EXERCISE OBJECTIVE: Entries follow. Give back exactly the lines starting at the one containing "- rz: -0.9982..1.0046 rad" and ending at the one containing "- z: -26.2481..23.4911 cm", and no other lines.

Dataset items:
____

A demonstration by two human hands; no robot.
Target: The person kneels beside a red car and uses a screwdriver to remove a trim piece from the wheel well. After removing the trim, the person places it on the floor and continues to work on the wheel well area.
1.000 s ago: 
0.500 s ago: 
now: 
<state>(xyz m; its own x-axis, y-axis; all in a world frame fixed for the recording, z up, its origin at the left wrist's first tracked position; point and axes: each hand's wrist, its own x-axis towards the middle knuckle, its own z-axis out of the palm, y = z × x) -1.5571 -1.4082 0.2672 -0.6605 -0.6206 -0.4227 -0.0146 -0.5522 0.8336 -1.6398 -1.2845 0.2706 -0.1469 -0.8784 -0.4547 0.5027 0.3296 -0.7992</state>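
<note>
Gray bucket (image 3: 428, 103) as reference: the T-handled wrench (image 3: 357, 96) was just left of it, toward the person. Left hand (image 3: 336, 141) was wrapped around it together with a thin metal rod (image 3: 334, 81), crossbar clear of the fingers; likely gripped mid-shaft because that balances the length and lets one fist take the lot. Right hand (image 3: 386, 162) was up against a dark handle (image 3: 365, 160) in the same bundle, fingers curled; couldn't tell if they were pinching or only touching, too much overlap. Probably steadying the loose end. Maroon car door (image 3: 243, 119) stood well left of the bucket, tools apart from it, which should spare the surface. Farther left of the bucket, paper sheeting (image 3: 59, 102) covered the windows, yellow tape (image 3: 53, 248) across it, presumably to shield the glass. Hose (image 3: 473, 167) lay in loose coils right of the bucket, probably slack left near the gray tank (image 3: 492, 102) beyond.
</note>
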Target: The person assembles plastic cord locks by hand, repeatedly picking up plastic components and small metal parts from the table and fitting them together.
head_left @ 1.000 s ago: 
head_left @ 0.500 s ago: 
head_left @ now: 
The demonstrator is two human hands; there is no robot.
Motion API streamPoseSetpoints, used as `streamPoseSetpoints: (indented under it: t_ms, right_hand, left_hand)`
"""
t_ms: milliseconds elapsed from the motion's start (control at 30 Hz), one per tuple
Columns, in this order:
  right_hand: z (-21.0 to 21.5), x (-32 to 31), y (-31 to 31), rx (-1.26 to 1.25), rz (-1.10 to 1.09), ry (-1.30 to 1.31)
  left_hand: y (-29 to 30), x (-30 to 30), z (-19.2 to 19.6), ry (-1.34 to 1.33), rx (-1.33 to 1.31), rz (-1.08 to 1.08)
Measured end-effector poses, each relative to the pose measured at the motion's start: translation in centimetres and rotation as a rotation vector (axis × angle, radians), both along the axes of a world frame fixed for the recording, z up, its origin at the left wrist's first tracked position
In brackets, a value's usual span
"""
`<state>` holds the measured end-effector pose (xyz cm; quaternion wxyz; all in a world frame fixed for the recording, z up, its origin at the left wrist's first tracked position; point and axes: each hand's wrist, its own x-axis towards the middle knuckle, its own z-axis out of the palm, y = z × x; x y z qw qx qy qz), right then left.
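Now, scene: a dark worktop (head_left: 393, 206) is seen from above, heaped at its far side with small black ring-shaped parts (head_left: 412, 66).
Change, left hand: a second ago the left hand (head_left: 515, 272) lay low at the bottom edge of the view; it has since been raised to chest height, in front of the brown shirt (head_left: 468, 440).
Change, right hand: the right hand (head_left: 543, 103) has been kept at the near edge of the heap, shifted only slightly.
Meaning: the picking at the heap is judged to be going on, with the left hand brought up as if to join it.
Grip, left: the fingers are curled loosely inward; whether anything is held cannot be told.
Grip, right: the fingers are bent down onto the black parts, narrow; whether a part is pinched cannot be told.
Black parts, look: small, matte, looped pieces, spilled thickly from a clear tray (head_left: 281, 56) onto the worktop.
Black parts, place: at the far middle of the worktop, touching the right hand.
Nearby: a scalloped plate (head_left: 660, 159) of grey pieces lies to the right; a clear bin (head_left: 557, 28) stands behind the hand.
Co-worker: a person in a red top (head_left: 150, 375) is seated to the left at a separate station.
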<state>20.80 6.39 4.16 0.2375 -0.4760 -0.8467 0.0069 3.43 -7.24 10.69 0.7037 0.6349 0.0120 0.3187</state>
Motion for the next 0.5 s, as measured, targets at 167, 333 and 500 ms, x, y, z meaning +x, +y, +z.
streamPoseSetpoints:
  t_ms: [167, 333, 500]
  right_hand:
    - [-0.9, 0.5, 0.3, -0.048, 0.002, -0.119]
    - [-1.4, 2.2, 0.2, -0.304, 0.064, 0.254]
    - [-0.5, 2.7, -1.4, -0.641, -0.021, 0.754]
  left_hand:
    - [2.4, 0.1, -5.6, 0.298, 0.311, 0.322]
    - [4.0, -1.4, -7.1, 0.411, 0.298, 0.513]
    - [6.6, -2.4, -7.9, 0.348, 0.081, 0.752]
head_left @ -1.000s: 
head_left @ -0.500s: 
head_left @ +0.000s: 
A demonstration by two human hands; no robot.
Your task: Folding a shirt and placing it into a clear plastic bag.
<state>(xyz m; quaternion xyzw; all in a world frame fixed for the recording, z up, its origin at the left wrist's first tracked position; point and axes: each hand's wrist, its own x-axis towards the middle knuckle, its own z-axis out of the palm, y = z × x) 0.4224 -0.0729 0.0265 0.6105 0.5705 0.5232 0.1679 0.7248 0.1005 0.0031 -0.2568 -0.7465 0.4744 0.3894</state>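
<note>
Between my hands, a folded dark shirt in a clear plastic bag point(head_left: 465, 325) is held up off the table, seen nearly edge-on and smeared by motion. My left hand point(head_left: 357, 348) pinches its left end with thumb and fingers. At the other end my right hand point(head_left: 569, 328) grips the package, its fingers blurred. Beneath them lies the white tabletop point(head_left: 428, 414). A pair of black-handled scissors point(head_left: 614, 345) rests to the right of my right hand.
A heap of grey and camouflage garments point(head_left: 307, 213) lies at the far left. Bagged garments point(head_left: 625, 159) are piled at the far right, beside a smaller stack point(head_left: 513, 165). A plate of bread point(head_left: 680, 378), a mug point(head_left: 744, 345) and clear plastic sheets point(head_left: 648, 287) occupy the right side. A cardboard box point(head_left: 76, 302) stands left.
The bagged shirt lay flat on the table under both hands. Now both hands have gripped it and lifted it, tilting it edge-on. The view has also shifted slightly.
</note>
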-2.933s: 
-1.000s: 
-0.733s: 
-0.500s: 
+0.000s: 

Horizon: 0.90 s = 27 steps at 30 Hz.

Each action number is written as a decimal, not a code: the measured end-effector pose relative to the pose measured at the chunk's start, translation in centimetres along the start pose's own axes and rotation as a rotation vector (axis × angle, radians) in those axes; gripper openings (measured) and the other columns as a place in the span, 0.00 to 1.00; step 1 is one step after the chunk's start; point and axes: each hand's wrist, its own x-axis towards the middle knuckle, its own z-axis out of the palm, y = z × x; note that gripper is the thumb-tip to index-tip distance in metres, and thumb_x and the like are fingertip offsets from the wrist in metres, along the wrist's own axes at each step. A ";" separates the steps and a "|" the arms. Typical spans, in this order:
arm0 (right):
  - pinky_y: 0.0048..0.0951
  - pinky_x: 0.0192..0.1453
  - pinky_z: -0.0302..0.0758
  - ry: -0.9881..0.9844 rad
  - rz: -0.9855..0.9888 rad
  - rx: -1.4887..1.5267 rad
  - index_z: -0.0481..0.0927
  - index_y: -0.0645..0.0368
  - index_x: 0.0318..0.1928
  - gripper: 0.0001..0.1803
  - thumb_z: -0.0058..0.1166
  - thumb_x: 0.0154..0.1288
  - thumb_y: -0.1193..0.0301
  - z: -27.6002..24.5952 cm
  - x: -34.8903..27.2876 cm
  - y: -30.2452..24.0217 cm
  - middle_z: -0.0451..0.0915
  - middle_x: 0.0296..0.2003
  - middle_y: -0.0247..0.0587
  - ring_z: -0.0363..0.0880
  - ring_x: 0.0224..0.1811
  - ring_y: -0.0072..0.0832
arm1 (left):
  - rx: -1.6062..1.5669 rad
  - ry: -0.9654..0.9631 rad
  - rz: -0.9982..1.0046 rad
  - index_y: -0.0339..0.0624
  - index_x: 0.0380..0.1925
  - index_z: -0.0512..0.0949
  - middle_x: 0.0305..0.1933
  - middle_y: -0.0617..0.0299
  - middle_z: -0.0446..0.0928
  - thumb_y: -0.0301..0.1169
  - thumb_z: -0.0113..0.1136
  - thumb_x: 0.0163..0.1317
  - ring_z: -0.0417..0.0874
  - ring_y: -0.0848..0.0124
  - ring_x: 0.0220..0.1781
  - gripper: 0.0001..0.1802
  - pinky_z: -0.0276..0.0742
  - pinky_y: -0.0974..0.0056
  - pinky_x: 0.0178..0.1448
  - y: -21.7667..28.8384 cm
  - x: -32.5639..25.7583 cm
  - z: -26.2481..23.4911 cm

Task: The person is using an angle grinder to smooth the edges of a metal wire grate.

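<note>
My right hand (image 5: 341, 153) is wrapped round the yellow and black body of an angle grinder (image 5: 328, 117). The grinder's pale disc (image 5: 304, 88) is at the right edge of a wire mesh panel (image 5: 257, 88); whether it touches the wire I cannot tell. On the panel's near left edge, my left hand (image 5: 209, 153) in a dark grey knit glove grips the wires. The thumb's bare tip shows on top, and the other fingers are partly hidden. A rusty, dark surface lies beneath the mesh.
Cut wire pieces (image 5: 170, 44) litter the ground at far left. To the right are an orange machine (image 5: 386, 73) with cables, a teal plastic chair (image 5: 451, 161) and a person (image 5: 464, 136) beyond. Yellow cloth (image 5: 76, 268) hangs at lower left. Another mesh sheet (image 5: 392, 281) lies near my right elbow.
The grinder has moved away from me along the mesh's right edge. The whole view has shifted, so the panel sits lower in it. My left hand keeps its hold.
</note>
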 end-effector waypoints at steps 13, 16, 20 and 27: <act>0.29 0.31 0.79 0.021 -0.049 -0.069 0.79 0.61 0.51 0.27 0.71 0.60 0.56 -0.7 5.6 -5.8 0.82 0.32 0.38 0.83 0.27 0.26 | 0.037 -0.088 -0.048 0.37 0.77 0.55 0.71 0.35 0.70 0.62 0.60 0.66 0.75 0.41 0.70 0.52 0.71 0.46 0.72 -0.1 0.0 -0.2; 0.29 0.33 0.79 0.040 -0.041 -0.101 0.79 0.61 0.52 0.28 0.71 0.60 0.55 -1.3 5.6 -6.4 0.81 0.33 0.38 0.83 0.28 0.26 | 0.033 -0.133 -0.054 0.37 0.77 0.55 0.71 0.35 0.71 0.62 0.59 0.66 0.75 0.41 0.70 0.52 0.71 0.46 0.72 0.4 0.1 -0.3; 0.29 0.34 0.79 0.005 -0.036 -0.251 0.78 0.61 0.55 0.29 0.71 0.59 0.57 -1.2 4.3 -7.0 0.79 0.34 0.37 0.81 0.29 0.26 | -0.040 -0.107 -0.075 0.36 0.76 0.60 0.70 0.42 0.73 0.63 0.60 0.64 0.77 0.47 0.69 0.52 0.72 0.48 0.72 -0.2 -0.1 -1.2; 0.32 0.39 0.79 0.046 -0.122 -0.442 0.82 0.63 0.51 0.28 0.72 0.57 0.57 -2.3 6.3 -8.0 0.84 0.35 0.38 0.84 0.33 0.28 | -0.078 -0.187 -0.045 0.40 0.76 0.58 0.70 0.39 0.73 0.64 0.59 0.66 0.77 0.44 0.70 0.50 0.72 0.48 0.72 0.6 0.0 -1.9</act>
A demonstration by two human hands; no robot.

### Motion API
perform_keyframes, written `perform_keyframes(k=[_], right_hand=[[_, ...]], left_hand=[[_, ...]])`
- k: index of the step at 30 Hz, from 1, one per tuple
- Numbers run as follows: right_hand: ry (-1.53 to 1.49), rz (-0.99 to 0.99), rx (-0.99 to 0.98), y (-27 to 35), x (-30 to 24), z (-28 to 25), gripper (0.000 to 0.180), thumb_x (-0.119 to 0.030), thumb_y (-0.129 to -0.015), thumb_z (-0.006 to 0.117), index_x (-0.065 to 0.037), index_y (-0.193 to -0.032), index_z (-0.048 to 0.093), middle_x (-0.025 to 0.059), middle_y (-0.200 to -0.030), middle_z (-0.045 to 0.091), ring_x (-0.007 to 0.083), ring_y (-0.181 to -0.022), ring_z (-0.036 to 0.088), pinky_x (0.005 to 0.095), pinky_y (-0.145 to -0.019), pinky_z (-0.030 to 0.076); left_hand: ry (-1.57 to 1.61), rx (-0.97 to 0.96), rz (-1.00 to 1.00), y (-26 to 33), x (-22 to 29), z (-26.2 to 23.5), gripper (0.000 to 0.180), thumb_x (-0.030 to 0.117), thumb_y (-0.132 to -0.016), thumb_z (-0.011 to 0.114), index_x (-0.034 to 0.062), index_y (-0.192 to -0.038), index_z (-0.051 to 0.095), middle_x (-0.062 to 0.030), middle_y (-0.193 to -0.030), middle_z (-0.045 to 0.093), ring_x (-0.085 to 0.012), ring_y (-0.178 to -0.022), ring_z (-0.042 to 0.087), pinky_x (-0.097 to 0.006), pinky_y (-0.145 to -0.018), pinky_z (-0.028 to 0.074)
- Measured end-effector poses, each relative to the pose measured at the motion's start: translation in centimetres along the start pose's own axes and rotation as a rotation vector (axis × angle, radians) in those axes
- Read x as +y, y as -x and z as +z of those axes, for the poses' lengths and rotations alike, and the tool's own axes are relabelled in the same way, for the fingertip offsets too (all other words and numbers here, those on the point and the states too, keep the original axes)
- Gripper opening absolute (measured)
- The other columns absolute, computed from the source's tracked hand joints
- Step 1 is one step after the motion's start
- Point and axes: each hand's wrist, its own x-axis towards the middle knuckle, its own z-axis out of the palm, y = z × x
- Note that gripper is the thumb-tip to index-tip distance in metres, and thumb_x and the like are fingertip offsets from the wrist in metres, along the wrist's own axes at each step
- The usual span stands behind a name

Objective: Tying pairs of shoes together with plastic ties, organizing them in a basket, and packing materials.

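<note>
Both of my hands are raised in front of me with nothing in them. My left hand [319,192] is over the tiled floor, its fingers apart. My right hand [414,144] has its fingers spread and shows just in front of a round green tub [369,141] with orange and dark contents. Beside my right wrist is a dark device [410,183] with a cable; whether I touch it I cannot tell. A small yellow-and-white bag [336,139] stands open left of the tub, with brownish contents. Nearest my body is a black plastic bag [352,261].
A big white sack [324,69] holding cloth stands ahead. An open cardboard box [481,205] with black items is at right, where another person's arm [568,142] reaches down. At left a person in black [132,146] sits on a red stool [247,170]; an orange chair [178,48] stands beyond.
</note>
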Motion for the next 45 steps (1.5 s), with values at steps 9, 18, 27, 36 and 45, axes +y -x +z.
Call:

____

COMPLETED EXERCISE:
  - rz: -0.9982..1.0046 rad
  - index_y: -0.0339..0.0624
  - index_x: 0.0380..0.1925
  - index_z: -0.0512..0.0949
  - middle_x: 0.0305..0.1933
  - middle_y: -0.0617..0.0299
  - middle_z: -0.0446..0.0928
  - thumb_y: -0.0301..0.1169
  - thumb_z: -0.0113..0.1136
  - thumb_x: 0.0163..0.1317
  - ring_z: -0.0417..0.0874
  - ring_y: -0.0848..0.0124
  - ring_x: 0.0220..0.1781
  - gripper: 0.0001..0.1802
  - pinky_z: -0.0276..0.0742
  - pinky_y: -0.0974..0.0056
  - pinky_x: 0.0178..0.1448
  - y: -21.7667..28.8384 cm
  - x: -32.5639..25.7583 cm
  - z: -26.2481..23.4911 cm

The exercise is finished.